Your task
Look below for the line that has "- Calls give". Set down the lines from there through the line that has "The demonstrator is", exactly as written.

Data section
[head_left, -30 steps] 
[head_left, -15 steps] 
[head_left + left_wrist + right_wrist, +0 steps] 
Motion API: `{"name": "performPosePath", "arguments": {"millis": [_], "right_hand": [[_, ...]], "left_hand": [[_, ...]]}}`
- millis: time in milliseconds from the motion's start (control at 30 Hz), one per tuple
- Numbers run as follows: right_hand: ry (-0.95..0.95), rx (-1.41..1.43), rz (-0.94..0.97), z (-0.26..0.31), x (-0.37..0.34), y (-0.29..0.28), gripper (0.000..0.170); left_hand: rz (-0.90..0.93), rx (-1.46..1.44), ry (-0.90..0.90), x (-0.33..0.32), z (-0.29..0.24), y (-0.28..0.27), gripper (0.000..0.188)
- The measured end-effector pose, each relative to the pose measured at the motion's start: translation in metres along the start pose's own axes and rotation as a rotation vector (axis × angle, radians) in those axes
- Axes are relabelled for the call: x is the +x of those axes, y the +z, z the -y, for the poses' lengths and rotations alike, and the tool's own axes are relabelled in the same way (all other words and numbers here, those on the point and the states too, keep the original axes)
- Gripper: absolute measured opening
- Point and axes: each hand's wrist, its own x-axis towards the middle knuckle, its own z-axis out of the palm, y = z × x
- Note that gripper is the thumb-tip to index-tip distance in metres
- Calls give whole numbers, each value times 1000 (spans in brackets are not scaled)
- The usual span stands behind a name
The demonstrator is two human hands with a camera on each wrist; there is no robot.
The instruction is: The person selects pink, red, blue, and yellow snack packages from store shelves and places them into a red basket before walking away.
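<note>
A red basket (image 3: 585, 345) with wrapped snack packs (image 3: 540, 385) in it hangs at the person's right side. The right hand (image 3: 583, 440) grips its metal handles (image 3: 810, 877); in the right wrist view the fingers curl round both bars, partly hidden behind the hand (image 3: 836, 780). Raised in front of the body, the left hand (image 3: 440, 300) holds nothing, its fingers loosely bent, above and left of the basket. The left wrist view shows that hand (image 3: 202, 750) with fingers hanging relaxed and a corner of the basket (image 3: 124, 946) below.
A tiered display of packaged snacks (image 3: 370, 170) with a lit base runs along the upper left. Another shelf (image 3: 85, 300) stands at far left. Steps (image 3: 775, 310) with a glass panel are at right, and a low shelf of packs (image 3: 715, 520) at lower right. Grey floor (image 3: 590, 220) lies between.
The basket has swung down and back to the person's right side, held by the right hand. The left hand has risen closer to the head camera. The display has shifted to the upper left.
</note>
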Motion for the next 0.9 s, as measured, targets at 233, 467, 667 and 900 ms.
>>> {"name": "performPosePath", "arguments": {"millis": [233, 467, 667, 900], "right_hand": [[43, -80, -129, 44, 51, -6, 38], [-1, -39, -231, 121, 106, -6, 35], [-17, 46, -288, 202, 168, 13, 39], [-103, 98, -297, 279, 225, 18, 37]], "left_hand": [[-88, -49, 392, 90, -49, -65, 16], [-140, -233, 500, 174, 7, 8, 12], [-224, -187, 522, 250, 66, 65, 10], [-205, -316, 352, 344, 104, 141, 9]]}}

Answer space
- Calls give whole numbers, each value times 1000 (spans in brackets are not scaled)
- The usual span stands behind a name
The demonstrator is two human hands with a camera on each wrist; there is no robot.

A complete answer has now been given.